Mommy got mad and told him he and to leave and never to come back. If he could not be nice to a baby kitten then she did not want …well, I think there was more to it than that, but you know how little kids are. We blame ourselves for everything.
When I was about 5 weeks old, mommy discovered that my birth mommy was now living in our carport with three of my siblings.
She was able to catch my brother who found a nice family. It took her three days to catch GeorgieW.
My other sister got away, but would come back to live in the carport.
Grand-mommy-cat, Mommy Cat’s mommy is her descendant, so everyone here is related except for Bubbles and that stupid poodle, Rumsfeld.
GeorgieW did not want to live. She was going to die. Siggy adopted her and she started getting beautiful and strong, but she was never as big and strong as me.
She died three years ago. I still miss her very much.
But Dr. Franklin said I was a little boy.
Mommy decided I needed a name that would make people be afraid of me because I was so little and fragile so she named me Doc Holiday.
Dr. Franklin was wrong. I am a girl.
And so life went on, happily.
Then in February 2005 Clancy suddenly died.

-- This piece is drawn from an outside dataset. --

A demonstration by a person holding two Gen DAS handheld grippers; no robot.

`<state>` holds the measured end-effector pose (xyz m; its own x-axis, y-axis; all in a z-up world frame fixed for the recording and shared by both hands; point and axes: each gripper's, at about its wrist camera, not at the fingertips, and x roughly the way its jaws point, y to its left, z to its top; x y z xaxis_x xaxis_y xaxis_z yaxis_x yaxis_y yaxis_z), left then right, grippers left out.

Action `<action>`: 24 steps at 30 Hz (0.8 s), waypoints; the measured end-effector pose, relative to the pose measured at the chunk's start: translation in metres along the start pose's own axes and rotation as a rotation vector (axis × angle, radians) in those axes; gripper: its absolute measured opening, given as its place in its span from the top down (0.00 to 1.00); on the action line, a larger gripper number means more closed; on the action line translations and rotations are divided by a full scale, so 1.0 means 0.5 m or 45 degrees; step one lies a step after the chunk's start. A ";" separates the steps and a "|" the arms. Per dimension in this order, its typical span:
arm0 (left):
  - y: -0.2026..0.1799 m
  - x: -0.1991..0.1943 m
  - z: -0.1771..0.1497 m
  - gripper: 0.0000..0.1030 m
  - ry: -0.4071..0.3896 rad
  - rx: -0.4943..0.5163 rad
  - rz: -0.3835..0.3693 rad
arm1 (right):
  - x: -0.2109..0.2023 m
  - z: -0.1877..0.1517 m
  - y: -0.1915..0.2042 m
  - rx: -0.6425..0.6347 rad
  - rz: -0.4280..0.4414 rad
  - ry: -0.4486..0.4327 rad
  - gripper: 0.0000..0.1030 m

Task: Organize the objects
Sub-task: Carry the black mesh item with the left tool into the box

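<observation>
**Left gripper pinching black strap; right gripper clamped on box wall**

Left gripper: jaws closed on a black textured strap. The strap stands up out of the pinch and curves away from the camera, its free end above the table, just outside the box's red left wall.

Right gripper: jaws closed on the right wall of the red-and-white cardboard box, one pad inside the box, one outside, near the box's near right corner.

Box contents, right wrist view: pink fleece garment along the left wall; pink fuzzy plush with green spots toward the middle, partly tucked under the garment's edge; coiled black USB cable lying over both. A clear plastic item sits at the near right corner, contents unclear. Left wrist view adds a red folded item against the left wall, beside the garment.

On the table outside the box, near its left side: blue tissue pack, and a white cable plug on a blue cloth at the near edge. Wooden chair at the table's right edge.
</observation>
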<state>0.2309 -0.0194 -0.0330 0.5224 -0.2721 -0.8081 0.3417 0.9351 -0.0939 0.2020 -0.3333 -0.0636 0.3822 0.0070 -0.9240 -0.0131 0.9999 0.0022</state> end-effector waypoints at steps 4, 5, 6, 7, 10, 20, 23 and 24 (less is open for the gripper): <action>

A few weeks later Siggy died of old age. Our family started to change, for the worst.
Life has never been the same. I do admit I stay up sometimes thinking of ways to get rid of the little monster.
Later, in August, mommy rescued two more kittens. It became my responsibility to care for Mommy Cat (we had no name for her then) and Demon Cat. I will admit Demon Cat was my favorite. He and I were buddies, but he had some very bad habits. He also wasn’t a nice kitty. He now lives in San Patricio in a barn where he catches pigeons and has a very good life. Mommy Cat had babies.
Then Brunhilda died.
Now I am a mature adult. I am a well adjusted person, but there are many times when I stop and wonder why my birth mommy abandoned me. Did she really leave me there to die or did something scare her? I always tell myself it was the latter, but at night, when even Rumsfeld is quite, thoughts that I was not good enough come back to haunt me.
Then I realize, wait a minute. I’m Doc Holiday. I have the best life in the world. If my “birth mommy” was stupid enough to dump me, then that was her fault.
I am Purrfect!
My days are quite busy.
I feel my Mommy needs help working on The Pink Flamingo, so I am constantly being asked to help her work on the computer.
(Psst – the dirty little secret is I am the real person in charge of The Pink Flamingo. I just let Mommy think she’s doing all the work. It makes her feel better).
I spend time fighting with Rumsfeld.
I also think it is my responsibility to keep track of everyone in the family. I am the oldest so I am responsible for everyone.
I fight with Rumsfeld … did I mention that? And I snack on as much Fancy Feast as I can get away with eating. Then there are times when I let my hair down and do a little c-nip. It makes me cranky so I take it out on Rumsfeld, who drives me crazy.
If I am to be criticized it is for being too understanding of human nature and too good to Rumsfeld. Just look at that photo of me with my grandmother. Could anyone else be such a purrfect pussy-cat? I put up with so darn much it is exhausting!”
I would like to take a moment to remember my beloved twin sister, GeorgieW. I miss her very much. I also miss Brunhilda and Siggy.
I would also like to take a moment to chastize my staff. The person who waits on me forgot about my birth day because she had more important things to do like work on her idiot book. It will be a good book because I am supervising her work. She is watching movies on her new computer while WE work. I am very annoyed with her for watching Faulty Towers and laughing like an idiot, waking me up from a good nap. Humans can be so stupid at times. They have no dignity.
The stupid staff then forgot my adoption day of September 8.
It is now the 10th.
I think I need to fire my staff and hire someone more attune to my needs. Then again, when Rumsfeld goes to the poodle spa, I remember that the Staff is my mommy. I crawl up on the bed and we snuggle all night, just like I did when I was a baby.